En attendant, ils s'installèrent dans le poste de garde au premier étage. Les camions de pompiers étaient déjà partis et la situation devant le dortoir était redevenue normale.
Le calme revint. Plusieurs étudiants qui attendaient pour entrer dans le dortoir se précipitèrent à l'étage. Le gardien, posté à la guérite, était occupé…
Ils nettoyaient le couloir. Seuls Jiang Shichao, deux autres élèves et le directeur se trouvaient dans le corps de garde. Ils étaient assis ensemble et discutaient naturellement.
Ils ont soulevé la question. Jiang Shichao et les autres ont exposé leur analyse, et le principal a approuvé d'un signe de tête. Par ailleurs, ils...
Pour l'instant, aucune piste n'a été trouvée. Jiang Shichao était impatient de connaître l'avis des pompiers sur la question, et le principal esquissa un sourire ironique.
Leur conclusion non écrite fut — « étrange » — qu'aucune trace d'incendie criminel n'avait été trouvée sur les lieux, et...
Aucun signe de combustion d'essence n'a été constaté, ce qui rend l'extinction de l'incendie totalement illogique. La conclusion écrite sera disponible prochainement.
Un bref silence s'ensuivit. Lorsqu'ils reprirent la parole, ce fut à cause de la vieille rancune que Lin Ding nourrissait envers un chat.
Concernant les événements de dimanche soir, Lin Ding a soulevé une question qu'il se posait depuis longtemps
: il pensait que Zhao Xuejun…
Le chat noir était plutôt étrange. Il est apparu pour la première fois la nuit où Lin Ding et ses compagnons ont eu leur accident sur l'avenue Wutong, et ensuite…
Lorsque Xiao Guang et Liu Yongze ont eu leur accident, Jiang Shichao était également présent et a vu le chat. Dimanche soir, le comportement du chat…
C'est également assez inhabituel.
« Si c’est le cas », Duan Yun s’opposa clairement à l’opinion de Lin Ding, « ne serait-il pas encore plus étrange d’être aussi froid ? À chaque fois… »
« Ces choses n'ont rien à voir avec lui, mais on dirait qu'elles le poursuivent toujours. » Lin Ding le foudroya du regard. Le principal esquissa un sourire.
« À vrai dire, dans tous ces événements, qui d'entre nous n'est pas étrange ? » Lin Ding y réfléchit attentivement et réalisa que c'était vrai, alors il se tut.
Sans voix.
---La fée du pont de la pie
Réponse [48]
: Mais Jiang Shichao, rappelé par Lin Ding, se souvint de certaines choses qui s’étaient passées cette nuit-là, lorsque ces choses s’étaient produites, le principal
Lin Ding et Duan Yun étaient encore au bureau et n'ont rien vu. Il n'y avait pas de lumière à ce moment-là
; lui et Zhao Xuejun traînaient Yang Tianwen avec eux.
Ils étaient sur le point d'abandonner lorsque la lumière s'alluma soudainement après le miaulement du chat. À ce moment-là, Zhao Xuejun…
Il se demandait pourquoi le chat miaulait si joyeusement, mais Jiang Shichao se souvenait très clairement qu'un bref instant après que la lumière se soit allumée...
Il crut apercevoir une silhouette sombre se redresser devant lui, mais lorsque sa vision revint, il ne vit plus que…
Le chat. Plus tard, tout le monde était dans le pétrin, et il a oublié l'incident. Maintenant qu'il y repense, c'est vrai que c'est un peu bizarre.
Après avoir entendu les paroles de Jiang Shichao, le principal réfléchit un instant et murmura : « Mais quel rapport avec les chats ? »
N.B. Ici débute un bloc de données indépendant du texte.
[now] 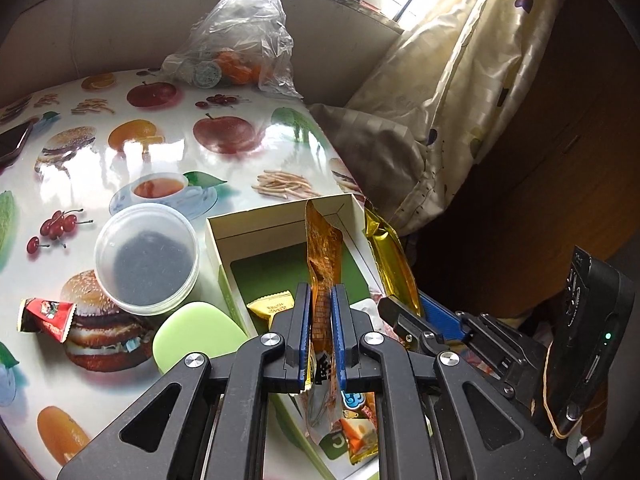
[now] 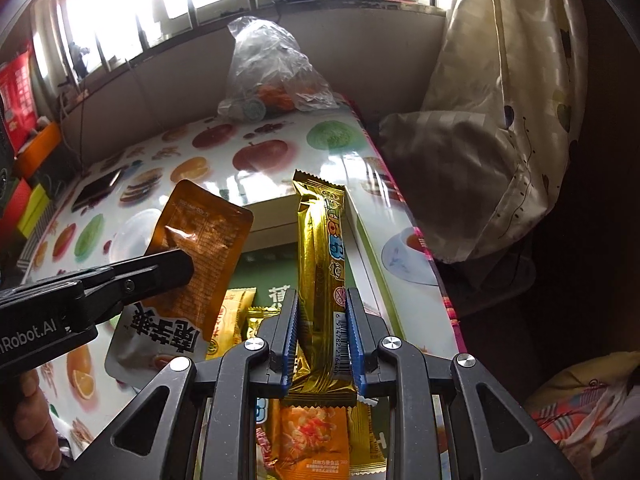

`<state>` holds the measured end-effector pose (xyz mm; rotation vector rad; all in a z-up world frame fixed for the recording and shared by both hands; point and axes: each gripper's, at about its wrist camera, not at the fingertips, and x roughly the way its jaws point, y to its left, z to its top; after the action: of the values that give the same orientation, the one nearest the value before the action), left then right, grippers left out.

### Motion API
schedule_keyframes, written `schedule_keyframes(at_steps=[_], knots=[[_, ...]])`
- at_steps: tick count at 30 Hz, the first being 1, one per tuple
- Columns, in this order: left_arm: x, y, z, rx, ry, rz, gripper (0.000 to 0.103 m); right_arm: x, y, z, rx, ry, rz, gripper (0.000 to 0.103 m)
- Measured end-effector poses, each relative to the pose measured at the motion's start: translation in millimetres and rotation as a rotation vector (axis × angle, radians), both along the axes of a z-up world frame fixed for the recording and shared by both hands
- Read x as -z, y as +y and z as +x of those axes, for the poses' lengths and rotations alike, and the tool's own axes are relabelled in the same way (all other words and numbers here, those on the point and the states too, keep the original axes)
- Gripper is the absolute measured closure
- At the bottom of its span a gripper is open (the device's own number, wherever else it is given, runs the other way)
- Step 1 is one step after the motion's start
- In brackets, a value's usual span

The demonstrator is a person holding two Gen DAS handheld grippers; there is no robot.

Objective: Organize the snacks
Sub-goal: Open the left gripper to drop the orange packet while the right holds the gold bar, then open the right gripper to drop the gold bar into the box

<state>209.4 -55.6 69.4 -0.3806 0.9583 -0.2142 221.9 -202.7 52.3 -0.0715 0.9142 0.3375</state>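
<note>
Table [image 1: 168, 148] with a glossy fruit-and-burger printed cover, set against a wall under a window; a patterned curtain [image 1: 460, 92] hangs past its right edge. At the far edge, a clear plastic bag [image 1: 240, 36] with orange fruit inside. Near the front, an open cardboard box [image 1: 256, 236] with a green floor — small yellow snack packets [image 1: 272, 306] lie in it. Just left of the box: a lidded clear tub [image 1: 146, 258] and a pale green oval case [image 1: 196, 336]; farther left, a red wrapped sweet [image 1: 46, 316] and a dark phone [image 1: 14, 142].

Left gripper [image 1: 321, 320]: jaws pinched on an orange snack pouch [image 1: 324, 252], held upright above the box. Right gripper [image 2: 322, 328]: jaws clamped on a long gold snack bar [image 2: 320, 240] — also over the box, beside the pouch, which blocks part of the tub in the right wrist view.
</note>
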Motion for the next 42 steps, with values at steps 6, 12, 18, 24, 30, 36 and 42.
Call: schedule_keyframes(at_steps=[6,12,18,24,30,36,42], knots=[[10.8,-6.0,4.2,0.007,0.029,0.023,0.092,15.8,-1.0,2.4,-0.003,0.02,-0.027,0.082],[13.0,-9.6,4.5,0.011,0.035,0.036,0.092,18.8,0.0,1.2,-0.017,0.007,-0.028,0.082],[16.0,-9.2,4.3,0.007,0.053,0.027,0.092,19.2,-0.2,-0.2,-0.018,0.006,-0.022,0.081],[11.4,-10.6,0.5,0.015,0.039,0.044,0.092,17.4,1.4,-4.2,-0.024,0.0,-0.017,0.078],[3.9,-10.2,-11.6,0.013,0.018,0.075,0.084,10.5,3.1,-11.8,-0.015,-0.012,-0.007,0.072],[-6.7,-7.9,-28.1,0.021,-0.011,0.094,0.083,-0.8,4.3,-24.3,-0.01,-0.041,0.005,0.068],[-18.7,-1.6,-45.7,0.009,-0.041,0.103,0.083,-10.2,8.4,-38.5,-0.003,-0.055,0.009,0.066]])
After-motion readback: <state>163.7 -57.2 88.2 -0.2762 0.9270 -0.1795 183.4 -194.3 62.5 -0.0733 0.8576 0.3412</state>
« Les autres trouvaient cela tout aussi déconcertant, un indice de plus s'ajoutant à leur situation déjà complexe, et pourtant ils n'arrivaient toujours pas à tirer de conclusion. »
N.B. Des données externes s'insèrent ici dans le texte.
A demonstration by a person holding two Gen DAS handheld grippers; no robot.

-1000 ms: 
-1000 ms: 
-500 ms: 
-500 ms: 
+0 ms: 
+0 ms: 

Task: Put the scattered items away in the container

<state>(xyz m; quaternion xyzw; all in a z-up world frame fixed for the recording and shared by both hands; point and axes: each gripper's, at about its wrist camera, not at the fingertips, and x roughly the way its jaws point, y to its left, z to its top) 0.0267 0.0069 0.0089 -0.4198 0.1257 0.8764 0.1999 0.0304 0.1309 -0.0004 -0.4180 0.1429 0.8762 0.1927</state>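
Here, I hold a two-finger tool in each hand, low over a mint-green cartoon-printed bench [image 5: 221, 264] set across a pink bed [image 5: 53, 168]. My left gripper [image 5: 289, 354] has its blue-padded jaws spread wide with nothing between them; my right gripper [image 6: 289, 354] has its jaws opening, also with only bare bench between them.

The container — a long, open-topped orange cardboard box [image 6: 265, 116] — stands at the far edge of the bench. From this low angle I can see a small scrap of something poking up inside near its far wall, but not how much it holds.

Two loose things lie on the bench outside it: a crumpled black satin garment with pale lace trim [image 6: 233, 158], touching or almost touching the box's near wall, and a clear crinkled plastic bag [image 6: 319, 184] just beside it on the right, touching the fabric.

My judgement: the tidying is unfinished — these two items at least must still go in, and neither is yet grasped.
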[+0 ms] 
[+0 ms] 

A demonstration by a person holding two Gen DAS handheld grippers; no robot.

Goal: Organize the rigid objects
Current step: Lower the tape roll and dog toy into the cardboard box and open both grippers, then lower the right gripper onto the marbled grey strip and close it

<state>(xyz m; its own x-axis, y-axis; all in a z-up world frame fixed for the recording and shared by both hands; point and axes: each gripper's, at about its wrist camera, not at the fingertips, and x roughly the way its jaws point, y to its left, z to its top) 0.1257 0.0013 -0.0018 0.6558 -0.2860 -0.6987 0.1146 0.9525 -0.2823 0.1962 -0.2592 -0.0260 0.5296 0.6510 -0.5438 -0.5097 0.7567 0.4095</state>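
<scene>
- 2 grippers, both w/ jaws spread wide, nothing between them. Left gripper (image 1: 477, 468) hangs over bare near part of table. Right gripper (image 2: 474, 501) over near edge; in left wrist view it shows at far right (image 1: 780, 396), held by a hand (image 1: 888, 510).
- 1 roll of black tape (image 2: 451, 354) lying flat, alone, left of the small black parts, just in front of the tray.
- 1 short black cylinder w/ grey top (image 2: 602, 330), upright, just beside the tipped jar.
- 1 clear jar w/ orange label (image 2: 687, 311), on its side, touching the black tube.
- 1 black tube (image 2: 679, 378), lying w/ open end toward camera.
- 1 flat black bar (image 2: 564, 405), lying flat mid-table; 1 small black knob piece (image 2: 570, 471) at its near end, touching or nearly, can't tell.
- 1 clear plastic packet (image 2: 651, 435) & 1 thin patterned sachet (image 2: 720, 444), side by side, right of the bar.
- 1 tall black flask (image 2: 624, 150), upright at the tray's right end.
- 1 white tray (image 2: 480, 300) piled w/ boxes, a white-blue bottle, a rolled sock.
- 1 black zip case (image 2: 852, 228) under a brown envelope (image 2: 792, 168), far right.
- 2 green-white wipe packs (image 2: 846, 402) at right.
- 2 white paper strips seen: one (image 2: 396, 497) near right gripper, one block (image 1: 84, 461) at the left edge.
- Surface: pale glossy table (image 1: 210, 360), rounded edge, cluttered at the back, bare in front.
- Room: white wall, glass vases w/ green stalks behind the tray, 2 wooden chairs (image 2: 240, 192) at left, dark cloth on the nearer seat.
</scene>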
Après un moment de silence, le directeur a dit : « Pour l'instant, ignorons le chat et concentrons-nous sur les personnes. Ce sera peut-être plus efficace. »
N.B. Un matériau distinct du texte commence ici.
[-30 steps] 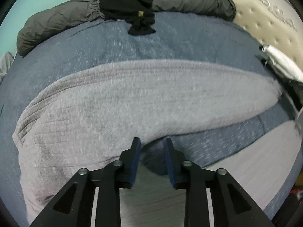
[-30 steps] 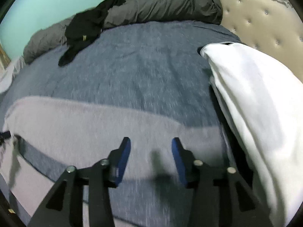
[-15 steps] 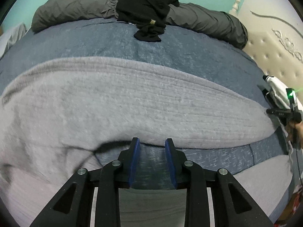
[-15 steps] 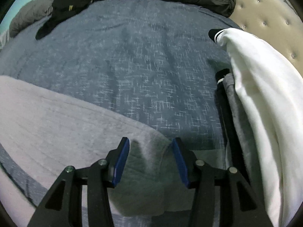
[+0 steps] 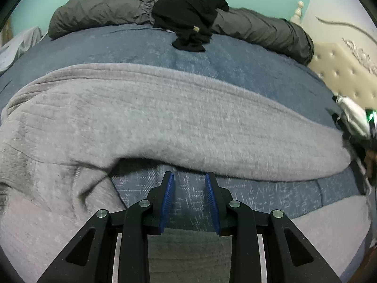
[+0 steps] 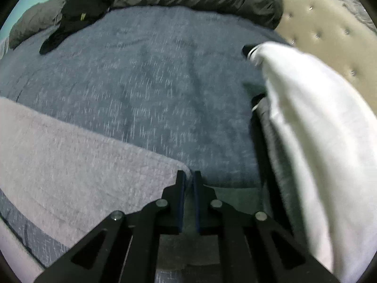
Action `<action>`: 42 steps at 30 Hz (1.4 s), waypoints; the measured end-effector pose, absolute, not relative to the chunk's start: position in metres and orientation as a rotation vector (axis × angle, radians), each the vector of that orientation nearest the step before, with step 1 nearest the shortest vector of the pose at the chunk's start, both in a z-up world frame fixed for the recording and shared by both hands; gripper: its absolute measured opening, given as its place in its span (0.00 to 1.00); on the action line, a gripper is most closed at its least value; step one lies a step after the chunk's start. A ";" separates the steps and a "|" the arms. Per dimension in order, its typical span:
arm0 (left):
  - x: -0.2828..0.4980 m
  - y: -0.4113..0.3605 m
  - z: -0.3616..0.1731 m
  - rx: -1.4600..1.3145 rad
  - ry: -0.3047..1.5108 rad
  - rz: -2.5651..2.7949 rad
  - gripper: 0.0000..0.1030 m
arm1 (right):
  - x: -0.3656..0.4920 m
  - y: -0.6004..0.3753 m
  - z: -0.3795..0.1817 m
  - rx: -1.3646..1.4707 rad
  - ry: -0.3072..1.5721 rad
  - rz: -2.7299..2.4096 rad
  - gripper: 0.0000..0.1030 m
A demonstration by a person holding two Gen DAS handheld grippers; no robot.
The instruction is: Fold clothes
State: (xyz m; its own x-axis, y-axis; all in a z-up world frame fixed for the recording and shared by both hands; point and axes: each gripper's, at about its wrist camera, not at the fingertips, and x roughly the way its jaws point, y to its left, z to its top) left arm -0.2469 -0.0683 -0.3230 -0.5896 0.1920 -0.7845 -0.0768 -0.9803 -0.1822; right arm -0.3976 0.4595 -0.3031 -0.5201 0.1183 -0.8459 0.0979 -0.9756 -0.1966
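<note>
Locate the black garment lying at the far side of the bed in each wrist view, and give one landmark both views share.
Left wrist view: the black garment sits top centre, draped over the dark grey rolled duvet and spilling onto the blue bedspread.
Right wrist view: the black garment is at upper left, trailing down onto the bedspread.
Shared landmark: the tufted beige headboard, on the right in both.

A sweater lies across the bed. Behind it a rolled duvet runs along the far edge, a dark garment on it. Folded clothes lie right of the sweater, by the headboard
</note>
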 end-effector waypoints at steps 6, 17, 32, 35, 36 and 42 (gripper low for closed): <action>-0.246 -0.058 -0.327 -1.331 -0.167 2.653 0.29 | -0.400 0.456 -0.289 -1.422 -0.443 2.685 0.05; -0.248 -0.061 -0.332 -1.350 -0.185 2.654 0.29 | -0.439 0.446 -0.328 -1.422 -0.568 2.555 0.17; -0.240 -0.066 -0.324 -1.338 -0.235 2.643 0.30 | -0.354 0.372 -0.257 -1.152 -0.250 3.021 0.42; -0.236 -0.072 -0.320 -1.339 -0.258 2.632 0.34 | -0.334 0.341 -0.266 -1.238 -0.015 3.109 0.45; -0.234 -0.076 -0.319 -1.337 -0.269 2.629 0.35 | -0.326 0.331 -0.270 -1.278 0.063 3.124 0.45; -0.217 -0.112 -0.302 -1.337 -0.313 2.639 0.40 | -0.287 0.280 -0.288 -1.503 0.219 3.175 0.45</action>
State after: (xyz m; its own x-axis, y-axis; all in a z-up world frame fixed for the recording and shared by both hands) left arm -0.2175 -0.1123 -0.3019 -0.5852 0.2409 -0.7743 -0.0533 -0.9642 -0.2597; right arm -0.2874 0.2796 -0.2876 -0.5775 -0.3839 -0.7205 0.2816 -0.9221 0.2656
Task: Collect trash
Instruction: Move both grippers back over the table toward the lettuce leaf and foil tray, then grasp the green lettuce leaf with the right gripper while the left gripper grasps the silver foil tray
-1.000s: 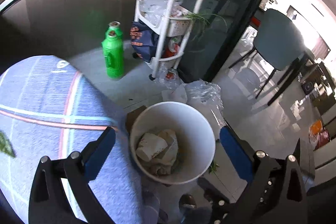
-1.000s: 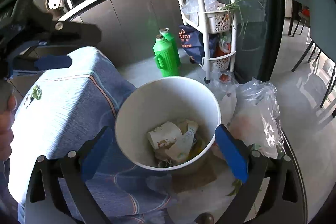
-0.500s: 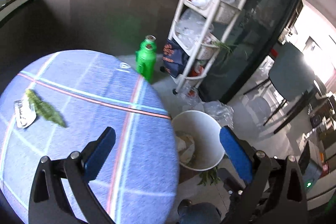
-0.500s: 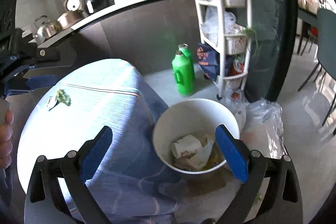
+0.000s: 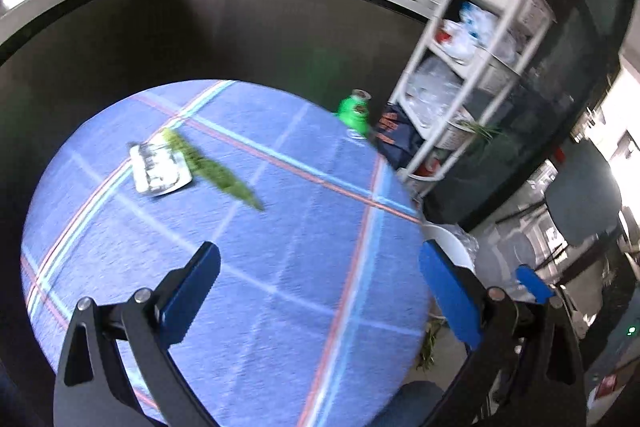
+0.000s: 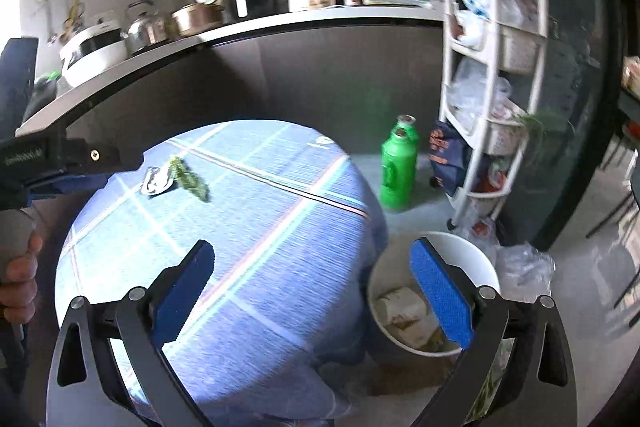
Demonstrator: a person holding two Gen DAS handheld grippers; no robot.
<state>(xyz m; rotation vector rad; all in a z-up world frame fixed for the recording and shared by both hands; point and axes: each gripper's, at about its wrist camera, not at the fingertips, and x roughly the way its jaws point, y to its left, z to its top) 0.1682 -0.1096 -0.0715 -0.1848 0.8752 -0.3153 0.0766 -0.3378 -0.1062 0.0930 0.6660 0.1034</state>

Trouvez rapidement des indices.
Il était déjà 17h30, l'heure de la fin des cours, et l'entrée du dortoir s'anima soudain alors que les étudiants terminaient leurs leçons.
Ils sont tous entrés dans le bâtiment des dortoirs. Mais les élèves de la chambre 401 étaient toujours portés disparus. Le directeur a appelé les responsables des recherches.
Lorsqu'ils ont contacté leur responsable, celui-ci leur a répondu qu'ils étaient introuvables dans tout l'établissement. Il semblait que les élèves du dortoir 401 aient tous disparu.